Mas não são apenas as marcas de moda que beneficiam desta relação – as carreiras dos músicos foram ajudadas pela exposição dada por um designer. A passagem da música “Video Games” de Lana Del Rey a fenómeno viral foi acelerada pela sua utilização no desfile da primavera-verão 2012 de Christopher Kane e ela é agora uma estrela mundial, com dois Brit Award, uma campanha para a H&M e uma bolsa da Mulberry com o seu nome.
«Vemos cada vez mais marcas a ligarem-se à música de forma fantástica para criar coleções», destaca Crane. «Um número crescente está a usar performances ao vivo nos próprios desfiles, o que é uma ótima forma de expressar as influências», acrescenta.
Andrew Bolton, curador da exposição “Punk: Caos to Couture” do Instituto do Traje que abre no próximo mês no Metropolitan Museum em Nova Iorque, revela que «a música está fortemente associada com a cultura jovem e a maior parte da inovação na moda nos últimos 60 anos veio realmente da juventude e da cultura de rua. O punk, em particular, é um bom exemplo de quando a moda e a música colidem para expandir as fronteiras da moda e mudar completamente a visão».

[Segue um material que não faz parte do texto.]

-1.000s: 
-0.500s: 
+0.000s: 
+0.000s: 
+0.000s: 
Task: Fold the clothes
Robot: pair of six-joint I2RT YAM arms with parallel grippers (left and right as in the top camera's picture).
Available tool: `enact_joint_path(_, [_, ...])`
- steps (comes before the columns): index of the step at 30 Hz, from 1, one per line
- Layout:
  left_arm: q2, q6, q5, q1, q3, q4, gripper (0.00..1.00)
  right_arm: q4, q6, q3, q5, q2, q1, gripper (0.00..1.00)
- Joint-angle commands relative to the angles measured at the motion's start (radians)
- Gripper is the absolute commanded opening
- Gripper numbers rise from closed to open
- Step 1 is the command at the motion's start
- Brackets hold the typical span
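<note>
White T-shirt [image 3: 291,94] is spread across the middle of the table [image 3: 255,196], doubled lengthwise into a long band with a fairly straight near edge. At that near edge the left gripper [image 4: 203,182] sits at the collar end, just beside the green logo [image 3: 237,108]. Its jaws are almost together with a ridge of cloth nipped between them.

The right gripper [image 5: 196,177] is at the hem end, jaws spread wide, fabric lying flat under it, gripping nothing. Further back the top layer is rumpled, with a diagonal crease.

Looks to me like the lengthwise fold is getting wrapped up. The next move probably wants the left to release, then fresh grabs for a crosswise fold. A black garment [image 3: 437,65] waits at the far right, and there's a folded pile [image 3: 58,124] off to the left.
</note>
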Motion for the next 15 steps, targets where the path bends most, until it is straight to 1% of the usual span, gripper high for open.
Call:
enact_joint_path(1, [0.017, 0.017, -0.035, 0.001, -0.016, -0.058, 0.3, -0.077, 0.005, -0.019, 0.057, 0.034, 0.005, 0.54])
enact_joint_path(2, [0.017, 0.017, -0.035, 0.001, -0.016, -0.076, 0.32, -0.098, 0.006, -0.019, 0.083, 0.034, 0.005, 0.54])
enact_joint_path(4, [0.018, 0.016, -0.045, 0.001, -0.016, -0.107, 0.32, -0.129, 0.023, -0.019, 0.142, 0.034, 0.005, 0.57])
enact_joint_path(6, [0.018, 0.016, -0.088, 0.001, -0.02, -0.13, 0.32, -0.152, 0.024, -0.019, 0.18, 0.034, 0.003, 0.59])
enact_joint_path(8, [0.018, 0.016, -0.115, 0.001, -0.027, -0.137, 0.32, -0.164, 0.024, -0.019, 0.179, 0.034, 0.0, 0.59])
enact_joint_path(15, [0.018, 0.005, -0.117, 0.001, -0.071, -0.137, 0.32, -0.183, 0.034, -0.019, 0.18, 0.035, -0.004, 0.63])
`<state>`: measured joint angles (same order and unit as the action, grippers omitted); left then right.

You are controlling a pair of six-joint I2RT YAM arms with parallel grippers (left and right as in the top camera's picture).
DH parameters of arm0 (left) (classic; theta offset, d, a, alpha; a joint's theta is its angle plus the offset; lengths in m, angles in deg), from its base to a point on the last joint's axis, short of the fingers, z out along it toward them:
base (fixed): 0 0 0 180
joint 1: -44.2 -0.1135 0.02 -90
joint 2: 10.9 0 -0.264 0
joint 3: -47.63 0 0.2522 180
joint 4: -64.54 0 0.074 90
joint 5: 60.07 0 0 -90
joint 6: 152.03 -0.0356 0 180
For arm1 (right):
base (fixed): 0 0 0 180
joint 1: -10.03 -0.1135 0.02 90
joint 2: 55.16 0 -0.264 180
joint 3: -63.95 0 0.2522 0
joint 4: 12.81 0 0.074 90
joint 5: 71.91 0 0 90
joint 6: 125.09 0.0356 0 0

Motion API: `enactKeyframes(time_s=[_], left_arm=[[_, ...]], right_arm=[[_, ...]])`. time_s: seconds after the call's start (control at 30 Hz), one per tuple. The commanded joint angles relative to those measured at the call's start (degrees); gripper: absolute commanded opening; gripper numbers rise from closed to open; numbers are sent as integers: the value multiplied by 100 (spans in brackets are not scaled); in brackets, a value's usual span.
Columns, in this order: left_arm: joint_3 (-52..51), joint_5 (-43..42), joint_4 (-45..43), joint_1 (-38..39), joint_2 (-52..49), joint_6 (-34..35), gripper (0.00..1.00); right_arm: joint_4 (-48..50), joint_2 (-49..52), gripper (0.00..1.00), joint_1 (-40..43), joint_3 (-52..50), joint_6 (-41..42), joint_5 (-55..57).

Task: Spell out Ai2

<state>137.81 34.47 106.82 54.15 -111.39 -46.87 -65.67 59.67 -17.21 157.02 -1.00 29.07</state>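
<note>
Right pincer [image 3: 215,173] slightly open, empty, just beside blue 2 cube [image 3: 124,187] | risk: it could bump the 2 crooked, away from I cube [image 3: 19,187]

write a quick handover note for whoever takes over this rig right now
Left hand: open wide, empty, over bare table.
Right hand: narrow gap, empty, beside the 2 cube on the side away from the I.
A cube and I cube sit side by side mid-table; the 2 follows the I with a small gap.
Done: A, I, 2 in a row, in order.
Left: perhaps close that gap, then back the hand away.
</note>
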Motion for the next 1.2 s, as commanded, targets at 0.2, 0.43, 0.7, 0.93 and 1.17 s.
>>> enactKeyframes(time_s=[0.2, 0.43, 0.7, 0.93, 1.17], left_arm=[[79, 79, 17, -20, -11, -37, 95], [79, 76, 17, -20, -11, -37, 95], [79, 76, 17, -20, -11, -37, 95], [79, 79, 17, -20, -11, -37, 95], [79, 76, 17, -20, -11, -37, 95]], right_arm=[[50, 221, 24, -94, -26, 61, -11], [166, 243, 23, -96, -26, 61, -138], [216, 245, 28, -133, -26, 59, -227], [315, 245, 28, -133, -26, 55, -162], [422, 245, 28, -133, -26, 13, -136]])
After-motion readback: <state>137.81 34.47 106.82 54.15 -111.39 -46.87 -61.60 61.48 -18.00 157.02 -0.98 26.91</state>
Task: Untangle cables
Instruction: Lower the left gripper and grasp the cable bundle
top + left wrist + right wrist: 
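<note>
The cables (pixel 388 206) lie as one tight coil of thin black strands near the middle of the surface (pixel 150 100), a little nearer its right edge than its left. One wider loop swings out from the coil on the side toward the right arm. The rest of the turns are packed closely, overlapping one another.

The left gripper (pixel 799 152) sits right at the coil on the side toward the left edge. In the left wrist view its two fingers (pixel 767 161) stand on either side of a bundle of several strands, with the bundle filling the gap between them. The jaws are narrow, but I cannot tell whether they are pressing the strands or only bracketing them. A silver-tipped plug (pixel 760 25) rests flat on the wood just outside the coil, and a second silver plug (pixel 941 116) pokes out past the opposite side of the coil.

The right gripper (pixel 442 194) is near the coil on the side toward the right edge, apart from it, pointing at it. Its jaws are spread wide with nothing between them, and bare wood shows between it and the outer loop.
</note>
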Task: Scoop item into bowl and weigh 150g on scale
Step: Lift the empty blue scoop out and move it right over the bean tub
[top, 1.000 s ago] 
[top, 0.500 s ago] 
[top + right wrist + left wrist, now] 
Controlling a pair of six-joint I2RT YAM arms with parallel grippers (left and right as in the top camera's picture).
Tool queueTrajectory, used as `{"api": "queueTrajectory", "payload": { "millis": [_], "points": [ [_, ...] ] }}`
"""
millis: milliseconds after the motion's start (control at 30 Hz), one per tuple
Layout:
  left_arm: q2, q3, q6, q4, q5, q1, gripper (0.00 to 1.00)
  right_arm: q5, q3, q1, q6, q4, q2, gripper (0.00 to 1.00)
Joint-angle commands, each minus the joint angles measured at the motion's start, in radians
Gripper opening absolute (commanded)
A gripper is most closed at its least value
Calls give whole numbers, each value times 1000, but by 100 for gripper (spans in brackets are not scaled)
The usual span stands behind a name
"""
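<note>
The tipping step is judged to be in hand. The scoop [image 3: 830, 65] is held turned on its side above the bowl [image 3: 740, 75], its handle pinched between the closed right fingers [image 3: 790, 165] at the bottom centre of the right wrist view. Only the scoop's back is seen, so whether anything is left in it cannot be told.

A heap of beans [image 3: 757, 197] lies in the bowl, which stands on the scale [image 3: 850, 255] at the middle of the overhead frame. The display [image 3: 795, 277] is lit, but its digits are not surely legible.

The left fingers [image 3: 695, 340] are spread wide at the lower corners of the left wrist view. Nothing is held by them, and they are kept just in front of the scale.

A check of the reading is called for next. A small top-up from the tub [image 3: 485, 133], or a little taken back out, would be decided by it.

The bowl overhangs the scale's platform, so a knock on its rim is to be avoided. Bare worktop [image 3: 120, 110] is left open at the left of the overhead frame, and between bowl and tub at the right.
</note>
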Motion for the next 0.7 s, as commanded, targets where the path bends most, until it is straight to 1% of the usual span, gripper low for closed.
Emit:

Lauren Santo Domingo, cofundadora da retalhista de moda on-line Moda Operandi, explica que «as décadas são definidas pelos seus movimentos musicais e imortalizadas pela moda». Basta pensar, por exemplo, no glam rock, nos novos românticos, no punk e no hip-hop: géneros musicais onde o estilo do artista é tão distinto quanto o seu ritmo. Ou pensar nas atuações deste ano no Coachella – Bat for Lashes, Franz Ferdinand (que trabalharam na campanha de 2010 da Lady Dior) e os Yeah Yeah Yeahs (cujo vídeo mais recente tem a modelo britânica Lily Cole) – com o seu estilo teatral que, no caso das cantoras dos Bat for Lashes, Natasha Khan, e dos Yeah Yeah Yeahs, Karen O, se traduz pelo uso de grandes franjas, capas e collants de cores vivas.